Ein Ende wie gemalt. Wohl jeder Spieler der Welt wünscht sich so einen Abgang: Im letzten Spiel für seinen japanischen Arbeitgeber Vissel Kobe hat  noch mal einen Titel holen können. 

Es war das Endspiel im japanischen Kaiser-Pokal. Vissel Kobe gegen die Kashima Antlers. Am Ende setzte sich der Poldi-Klub mit 2:0 durch. Tore von Inukai (Eigentor) in der 18., und Fujimoto in der 38. Minute stellten schon zur Halbzeitpause den Endstand her. 

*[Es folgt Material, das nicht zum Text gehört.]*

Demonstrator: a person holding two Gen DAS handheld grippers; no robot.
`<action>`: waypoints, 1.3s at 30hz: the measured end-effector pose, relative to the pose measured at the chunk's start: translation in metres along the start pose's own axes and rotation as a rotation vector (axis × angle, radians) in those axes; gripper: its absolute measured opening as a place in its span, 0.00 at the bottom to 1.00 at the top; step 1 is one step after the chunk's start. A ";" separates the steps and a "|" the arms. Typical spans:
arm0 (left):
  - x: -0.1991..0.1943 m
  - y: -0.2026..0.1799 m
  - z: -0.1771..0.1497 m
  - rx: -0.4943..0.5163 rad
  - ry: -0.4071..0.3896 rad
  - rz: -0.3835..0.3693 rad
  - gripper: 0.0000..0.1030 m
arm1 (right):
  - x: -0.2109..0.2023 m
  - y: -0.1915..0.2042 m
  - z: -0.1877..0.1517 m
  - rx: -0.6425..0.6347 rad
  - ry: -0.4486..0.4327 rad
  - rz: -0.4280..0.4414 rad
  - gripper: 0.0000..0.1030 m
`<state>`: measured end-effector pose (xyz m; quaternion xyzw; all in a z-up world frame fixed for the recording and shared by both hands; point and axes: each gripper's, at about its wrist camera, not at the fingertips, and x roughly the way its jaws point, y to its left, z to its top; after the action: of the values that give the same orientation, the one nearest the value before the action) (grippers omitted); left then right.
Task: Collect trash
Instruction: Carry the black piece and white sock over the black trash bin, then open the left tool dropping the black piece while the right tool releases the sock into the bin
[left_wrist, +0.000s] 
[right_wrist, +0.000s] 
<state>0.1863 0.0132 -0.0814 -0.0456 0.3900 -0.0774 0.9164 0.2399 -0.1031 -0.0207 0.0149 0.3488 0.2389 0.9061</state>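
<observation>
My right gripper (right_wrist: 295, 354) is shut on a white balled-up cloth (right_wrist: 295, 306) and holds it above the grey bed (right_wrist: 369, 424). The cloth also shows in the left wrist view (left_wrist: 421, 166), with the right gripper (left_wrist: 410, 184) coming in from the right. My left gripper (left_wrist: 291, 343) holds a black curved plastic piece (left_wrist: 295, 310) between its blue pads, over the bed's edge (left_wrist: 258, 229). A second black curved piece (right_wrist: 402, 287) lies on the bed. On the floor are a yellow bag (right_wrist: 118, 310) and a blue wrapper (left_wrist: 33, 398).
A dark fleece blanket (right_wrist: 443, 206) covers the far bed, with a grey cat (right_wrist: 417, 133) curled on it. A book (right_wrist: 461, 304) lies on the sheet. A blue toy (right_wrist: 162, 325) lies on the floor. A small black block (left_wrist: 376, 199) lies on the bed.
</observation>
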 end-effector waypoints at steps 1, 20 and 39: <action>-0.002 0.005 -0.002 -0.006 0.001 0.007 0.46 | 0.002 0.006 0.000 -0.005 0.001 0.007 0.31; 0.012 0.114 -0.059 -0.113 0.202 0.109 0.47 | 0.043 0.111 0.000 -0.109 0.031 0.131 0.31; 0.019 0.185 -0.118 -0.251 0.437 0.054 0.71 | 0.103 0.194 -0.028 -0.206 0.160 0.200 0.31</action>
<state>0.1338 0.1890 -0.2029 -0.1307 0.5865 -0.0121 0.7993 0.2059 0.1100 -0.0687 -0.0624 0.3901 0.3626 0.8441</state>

Mit diesem Cup-Triumph im Land der aufgehenden Sonne hat Poldi seine ganz persönliche Pokalbilanz weiter aufgehübscht. 

Poldi: Vier Pokale in vier verschiedenen Ländern!

Insgesamt vier Pokale hat Poldi nunmehr eingeheimst: Mit dem ​FC Bayern München war er 2008 siegreich (2:1 n.V. gegen ​Borussia Dortmund). Sechs Jahre später, im Mai 2014, feierte er mit dem FC Arsenal den finalen Triumph im FA-Cup. Dabei drehten die Gunners sogar einen zwischenzeitlichen 0:2-Rückstand gegen Hull City und obsiegten am Ende mit 3:2. Und vor drei Jahren entschied er sogar höchstselbst das türkische Pokalfinale. Beim 1:0-Sieg von Galatasaray gegen den Stadtrivalen Fenerbahce erzielte Poldi das Goldene Tor.

Ein Tor war ihm gestern zwar nicht vergönnt, dafür aber der warme Applaus der Vissel-Fans, als Trainer Thorsten Fink ihn in der 90. Minute (für ​David Villa) vom Feld holte. Vier Pokal-Siege in vier verschiedenen Ländern. Das können auch nicht so viele Spieler vorweisen.

Poldi sagt also in seinem letzten Spiel auf ganz spezielle Art und Weise "Sayonara, Nippon!"